● Exercise: Each line below should be written out again exactly.

● Available data:
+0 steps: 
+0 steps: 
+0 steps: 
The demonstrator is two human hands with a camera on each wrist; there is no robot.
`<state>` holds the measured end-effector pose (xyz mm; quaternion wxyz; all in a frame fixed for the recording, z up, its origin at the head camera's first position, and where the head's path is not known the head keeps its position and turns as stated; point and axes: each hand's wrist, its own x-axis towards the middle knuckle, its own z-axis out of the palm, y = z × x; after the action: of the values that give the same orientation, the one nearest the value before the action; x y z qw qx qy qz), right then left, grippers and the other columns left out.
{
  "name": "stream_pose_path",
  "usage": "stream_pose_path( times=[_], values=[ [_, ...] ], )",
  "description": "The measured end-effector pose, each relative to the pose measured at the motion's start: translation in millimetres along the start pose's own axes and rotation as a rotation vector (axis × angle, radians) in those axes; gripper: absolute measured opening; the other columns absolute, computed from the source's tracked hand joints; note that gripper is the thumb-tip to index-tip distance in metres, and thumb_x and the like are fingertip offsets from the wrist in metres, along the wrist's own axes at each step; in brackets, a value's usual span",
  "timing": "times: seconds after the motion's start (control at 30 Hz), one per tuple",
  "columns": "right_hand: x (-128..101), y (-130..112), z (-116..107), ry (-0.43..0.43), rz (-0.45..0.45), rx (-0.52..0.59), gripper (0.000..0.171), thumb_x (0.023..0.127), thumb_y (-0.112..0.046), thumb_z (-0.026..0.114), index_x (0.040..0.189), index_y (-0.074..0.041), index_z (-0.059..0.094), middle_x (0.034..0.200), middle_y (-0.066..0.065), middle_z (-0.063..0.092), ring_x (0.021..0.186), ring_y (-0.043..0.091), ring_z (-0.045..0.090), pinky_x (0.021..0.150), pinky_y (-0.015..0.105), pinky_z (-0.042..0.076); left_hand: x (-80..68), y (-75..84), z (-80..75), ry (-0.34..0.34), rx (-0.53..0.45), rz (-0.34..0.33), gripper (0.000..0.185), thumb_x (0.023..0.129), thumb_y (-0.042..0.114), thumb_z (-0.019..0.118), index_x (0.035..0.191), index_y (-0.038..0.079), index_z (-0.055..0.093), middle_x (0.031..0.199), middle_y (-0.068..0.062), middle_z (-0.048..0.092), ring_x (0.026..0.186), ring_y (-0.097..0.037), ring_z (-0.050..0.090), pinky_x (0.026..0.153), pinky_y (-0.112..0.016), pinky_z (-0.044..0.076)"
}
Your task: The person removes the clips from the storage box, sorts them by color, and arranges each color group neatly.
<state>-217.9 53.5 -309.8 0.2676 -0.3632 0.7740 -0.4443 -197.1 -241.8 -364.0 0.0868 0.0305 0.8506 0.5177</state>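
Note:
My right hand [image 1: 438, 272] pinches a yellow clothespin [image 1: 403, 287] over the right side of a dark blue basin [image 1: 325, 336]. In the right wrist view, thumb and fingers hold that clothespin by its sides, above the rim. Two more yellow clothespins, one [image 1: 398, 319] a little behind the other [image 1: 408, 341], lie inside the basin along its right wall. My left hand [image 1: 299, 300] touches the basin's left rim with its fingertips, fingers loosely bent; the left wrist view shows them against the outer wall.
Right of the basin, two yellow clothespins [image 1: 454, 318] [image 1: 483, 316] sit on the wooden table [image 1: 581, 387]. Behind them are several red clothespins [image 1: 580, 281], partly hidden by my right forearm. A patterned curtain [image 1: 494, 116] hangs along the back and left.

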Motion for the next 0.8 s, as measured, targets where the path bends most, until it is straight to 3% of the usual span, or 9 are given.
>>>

● Answer section:
+0 steps: 
+0 steps: 
+0 steps: 
The demonstrator is two human hands with a camera on each wrist; there is no robot.
`<state>` holds the measured end-effector pose (xyz mm; quaternion wxyz; all in a frame fixed for the recording, z up, its origin at the head camera's first position, and where the head's path is not known the head keeps its position and turns as stated; point and axes: each hand's wrist, its own x-axis towards the middle knuckle, its own z-axis out of the palm, y = z × x; after the action: of the values that give the same orientation, the one nearest the value before the action; x y z qw qx qy qz), right then left, grippers and the other columns left out.
{
  "name": "stream_pose_path",
  "usage": "stream_pose_path( times=[_], values=[ [_, ...] ], )",
  "description": "The measured end-effector pose, each relative to the pose measured at the motion's start: translation in millimetres along the start pose's own axes and rotation as a rotation vector (axis × angle, radians) in those axes; gripper: absolute measured opening; the other columns absolute, computed from the source's tracked hand joints; note that gripper is the thumb-tip to index-tip distance in metres, and thumb_x and the like are fingertip offsets from the wrist in metres, along the wrist's own axes at each step; in brackets, a value's usual span",
  "timing": "times: seconds after the motion's start (control at 30 Hz), one per tuple",
  "columns": "right_hand: x (-128..101), y (-130..112), z (-116..107), ry (-0.43..0.43), rz (-0.45..0.45), rx (-0.52..0.59), gripper (0.000..0.171), thumb_x (0.023..0.127), thumb_y (-0.112..0.046), thumb_z (-0.026..0.114), index_x (0.040..0.189), index_y (-0.074..0.041), index_z (-0.059..0.094), middle_x (0.034..0.200), middle_y (-0.066..0.065), middle_z (-0.063..0.092), ring_x (0.021..0.186), ring_y (-0.043..0.091), ring_z (-0.045..0.090), pinky_x (0.021..0.150), pinky_y (-0.015..0.105), pinky_z (-0.042..0.076); left_hand: x (-80..68), y (-75..84), z (-80..75), ry (-0.34..0.34), rx (-0.53..0.45), rz (-0.34..0.33), gripper (0.000..0.185), thumb_x (0.023..0.129), thumb_y (-0.042..0.114), thumb_z (-0.019..0.118), index_x (0.035..0.191), index_y (-0.038..0.079), index_z (-0.055..0.093), middle_x (0.031..0.199), middle_y (-0.068..0.062), middle_z (-0.048..0.092), ring_x (0.026..0.186), ring_y (-0.097..0.037), ring_z (-0.050..0.090), pinky_x (0.026..0.153), pinky_y (-0.112..0.016), pinky_z (-0.044..0.076)"
}
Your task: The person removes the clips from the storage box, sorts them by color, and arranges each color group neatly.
<state>-217.9 53.5 -309.8 0.2676 -0.3632 0.7740 -0.4443 -197.1 -241.8 -364.0 0.0868 0.0305 0.8506 0.5177</state>
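Note:
My right hand [image 1: 438, 272] pinches a yellow clothespin [image 1: 403, 287] over the right side of a dark blue basin [image 1: 325, 336]. In the right wrist view, thumb and fingers hold that clothespin by its sides, above the rim. Two more yellow clothespins, one [image 1: 398, 319] a little behind the other [image 1: 408, 341], lie inside the basin along its right wall. My left hand [image 1: 299, 300] touches the basin's left rim with its fingertips, fingers loosely bent; the left wrist view shows them against the outer wall.
Right of the basin, two yellow clothespins [image 1: 454, 318] [image 1: 483, 316] sit on the wooden table [image 1: 581, 387]. Behind them are several red clothespins [image 1: 580, 281], partly hidden by my right forearm. A patterned curtain [image 1: 494, 116] hangs along the back and left.
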
Motion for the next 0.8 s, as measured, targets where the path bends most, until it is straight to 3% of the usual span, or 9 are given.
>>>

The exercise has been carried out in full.